FDA Knocks Back Pharming's Bid for Wider Joenja Use

Activated phosphoinositide 3‑kinase delta syndrome (APDS) is an ultra‑rare primary immunodeficiency that predisposes patients to recurrent infections, autoimmunity and early mortality. Joenja’s approval for adolescents and adults in 2023 marked the first FDA‑cleared therapy targeting the hyperactive PIK3δ pathway, offering a disease‑modifying option where supportive care previously dominated. The unmet need is especially acute for children, who currently have no FDA‑approved treatment, making any label expansion a potential game‑changer for families and clinicians.

The FDA’s complete response letter centers on two technical deficiencies: a pharmacokinetic exposure gap in lower‑weight children and a questionable analytical method for batch release testing.

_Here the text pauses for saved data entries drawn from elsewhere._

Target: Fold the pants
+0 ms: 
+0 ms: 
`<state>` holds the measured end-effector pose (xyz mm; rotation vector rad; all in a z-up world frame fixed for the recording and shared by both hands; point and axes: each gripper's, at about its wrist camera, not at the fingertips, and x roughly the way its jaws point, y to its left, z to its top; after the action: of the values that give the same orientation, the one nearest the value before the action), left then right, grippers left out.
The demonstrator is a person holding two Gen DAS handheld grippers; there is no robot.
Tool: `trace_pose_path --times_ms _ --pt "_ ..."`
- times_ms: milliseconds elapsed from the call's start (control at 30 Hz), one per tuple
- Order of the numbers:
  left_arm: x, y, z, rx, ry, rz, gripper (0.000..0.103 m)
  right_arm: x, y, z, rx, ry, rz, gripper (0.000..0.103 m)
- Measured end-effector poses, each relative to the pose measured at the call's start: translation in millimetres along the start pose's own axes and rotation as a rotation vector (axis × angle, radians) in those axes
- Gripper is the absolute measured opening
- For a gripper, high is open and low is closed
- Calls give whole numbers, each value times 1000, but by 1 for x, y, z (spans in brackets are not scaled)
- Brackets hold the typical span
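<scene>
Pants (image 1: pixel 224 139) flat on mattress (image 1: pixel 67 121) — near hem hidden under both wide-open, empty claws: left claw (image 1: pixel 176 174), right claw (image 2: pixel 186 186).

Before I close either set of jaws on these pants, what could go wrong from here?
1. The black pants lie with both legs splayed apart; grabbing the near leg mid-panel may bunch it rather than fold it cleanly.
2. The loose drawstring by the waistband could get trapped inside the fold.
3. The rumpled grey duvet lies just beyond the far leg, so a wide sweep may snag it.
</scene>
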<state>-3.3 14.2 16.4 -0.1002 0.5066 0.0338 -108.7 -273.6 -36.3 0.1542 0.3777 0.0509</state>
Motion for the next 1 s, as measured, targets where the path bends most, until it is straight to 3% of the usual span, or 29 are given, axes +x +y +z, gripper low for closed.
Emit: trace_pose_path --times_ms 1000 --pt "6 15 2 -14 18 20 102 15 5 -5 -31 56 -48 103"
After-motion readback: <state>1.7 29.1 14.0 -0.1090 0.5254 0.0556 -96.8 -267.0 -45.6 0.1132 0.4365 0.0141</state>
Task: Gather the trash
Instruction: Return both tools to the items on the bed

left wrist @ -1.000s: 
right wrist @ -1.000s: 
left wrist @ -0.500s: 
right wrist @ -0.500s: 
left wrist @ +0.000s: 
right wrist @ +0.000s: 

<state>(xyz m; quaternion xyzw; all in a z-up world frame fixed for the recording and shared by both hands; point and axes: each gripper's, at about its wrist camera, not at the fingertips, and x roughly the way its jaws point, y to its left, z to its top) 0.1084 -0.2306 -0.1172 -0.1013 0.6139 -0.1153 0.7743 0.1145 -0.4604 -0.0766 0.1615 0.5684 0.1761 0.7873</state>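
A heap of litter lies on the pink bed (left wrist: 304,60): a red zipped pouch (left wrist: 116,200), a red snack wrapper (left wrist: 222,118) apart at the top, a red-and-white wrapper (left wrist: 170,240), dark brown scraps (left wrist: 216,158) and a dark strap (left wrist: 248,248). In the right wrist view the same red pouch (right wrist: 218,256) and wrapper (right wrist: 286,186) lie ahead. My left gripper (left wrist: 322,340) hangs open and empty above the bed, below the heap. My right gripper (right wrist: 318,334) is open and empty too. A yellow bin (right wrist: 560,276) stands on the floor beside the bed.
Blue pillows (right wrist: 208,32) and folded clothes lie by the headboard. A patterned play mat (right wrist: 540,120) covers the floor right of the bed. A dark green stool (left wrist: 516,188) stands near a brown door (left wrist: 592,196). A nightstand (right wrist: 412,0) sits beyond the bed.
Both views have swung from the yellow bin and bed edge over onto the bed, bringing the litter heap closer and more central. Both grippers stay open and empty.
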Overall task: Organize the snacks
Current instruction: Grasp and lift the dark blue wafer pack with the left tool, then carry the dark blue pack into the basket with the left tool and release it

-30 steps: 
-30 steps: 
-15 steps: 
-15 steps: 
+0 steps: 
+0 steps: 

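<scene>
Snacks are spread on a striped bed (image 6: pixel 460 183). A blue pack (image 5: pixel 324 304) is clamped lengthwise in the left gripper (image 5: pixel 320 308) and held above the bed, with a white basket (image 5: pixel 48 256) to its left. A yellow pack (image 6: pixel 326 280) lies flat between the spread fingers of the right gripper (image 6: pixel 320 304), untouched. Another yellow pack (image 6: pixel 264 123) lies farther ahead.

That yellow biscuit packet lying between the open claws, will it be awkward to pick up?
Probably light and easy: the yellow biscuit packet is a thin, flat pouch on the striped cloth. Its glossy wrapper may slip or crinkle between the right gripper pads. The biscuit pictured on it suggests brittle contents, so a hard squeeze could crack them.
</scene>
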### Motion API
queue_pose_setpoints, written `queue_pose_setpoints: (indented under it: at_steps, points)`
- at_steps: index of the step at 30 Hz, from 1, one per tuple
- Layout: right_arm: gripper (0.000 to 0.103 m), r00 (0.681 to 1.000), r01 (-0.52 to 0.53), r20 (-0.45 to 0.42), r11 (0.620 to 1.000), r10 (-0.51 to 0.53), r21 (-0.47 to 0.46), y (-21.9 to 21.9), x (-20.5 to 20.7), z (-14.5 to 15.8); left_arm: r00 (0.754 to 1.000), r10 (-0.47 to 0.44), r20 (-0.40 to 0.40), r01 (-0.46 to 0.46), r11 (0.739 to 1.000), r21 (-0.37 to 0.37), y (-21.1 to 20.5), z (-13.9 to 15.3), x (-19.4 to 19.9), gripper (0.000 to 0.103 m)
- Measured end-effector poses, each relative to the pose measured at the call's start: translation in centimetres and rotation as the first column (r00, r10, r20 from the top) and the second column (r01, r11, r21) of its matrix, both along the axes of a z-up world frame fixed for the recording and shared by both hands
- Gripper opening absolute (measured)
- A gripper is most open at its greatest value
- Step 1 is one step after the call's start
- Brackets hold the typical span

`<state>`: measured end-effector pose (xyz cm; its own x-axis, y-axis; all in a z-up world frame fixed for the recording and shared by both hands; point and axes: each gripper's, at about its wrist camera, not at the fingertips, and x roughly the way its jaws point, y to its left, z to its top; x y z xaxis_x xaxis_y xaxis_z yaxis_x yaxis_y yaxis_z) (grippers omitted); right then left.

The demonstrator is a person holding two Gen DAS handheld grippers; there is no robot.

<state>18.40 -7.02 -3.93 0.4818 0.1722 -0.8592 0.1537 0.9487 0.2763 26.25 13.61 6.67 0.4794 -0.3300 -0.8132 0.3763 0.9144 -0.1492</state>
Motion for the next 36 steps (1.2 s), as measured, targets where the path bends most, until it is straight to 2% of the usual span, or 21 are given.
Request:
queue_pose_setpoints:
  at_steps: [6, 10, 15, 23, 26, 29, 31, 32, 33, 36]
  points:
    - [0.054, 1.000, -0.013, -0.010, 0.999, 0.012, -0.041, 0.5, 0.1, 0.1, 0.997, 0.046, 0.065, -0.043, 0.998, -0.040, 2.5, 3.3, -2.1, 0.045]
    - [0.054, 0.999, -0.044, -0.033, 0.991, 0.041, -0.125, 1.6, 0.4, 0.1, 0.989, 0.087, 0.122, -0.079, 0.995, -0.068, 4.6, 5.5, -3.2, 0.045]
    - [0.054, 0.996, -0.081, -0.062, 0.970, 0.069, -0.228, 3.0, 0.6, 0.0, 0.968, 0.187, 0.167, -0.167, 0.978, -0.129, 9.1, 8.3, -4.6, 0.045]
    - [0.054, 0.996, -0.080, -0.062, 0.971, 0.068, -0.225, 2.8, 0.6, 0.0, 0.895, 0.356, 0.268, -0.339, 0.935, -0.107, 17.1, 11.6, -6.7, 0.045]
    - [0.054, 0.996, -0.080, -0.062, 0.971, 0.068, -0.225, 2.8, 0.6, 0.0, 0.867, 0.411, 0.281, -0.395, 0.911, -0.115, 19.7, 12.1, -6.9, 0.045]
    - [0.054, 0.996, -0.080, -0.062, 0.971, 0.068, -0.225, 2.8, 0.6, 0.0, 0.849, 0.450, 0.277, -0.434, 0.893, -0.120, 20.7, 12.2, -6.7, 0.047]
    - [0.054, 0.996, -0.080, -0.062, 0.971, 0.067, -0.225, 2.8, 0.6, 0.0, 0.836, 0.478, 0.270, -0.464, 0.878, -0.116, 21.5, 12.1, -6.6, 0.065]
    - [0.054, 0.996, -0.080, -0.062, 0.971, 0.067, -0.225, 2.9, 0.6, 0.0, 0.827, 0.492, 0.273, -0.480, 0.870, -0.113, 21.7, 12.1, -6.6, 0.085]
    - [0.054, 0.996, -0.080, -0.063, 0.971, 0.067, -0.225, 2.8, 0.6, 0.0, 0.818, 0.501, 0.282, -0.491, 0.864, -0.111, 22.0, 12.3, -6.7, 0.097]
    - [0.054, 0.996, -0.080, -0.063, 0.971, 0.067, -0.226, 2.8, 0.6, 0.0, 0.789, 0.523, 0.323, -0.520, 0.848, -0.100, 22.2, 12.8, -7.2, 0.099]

Regulators demand that Pharming demonstrate comparable drug exposure across pediatric weight bands, a requirement that often entails additional studies, formulation tweaks, and extensive data modeling. Simultaneously, the batch‑testing issue signals quality‑control concerns that could delay manufacturing timelines. For Pharming, these hurdles translate into postponed revenue growth, as Joenja already accounts for over half of its €70 million nine‑month 2025 sales and is pivotal to its long‑term earnings outlook.

Beyond the immediate regulatory setback, the decision highlights broader market dynamics. Europe, Japan and Canada are reviewing Joenja for the same indication, and a successful U.S. pediatric label could accelerate global approvals, creating a multi‑regional revenue stream. Investors will watch Pharming’s response strategy—whether it opts for rapid PK study completion, a reformulated pediatric dosage, or a partnership to share development risk. The outcome will shape the competitive landscape for rare‑disease immunology drugs and may set a precedent for how regulators evaluate pediatric exposure data in ultra‑rare conditions.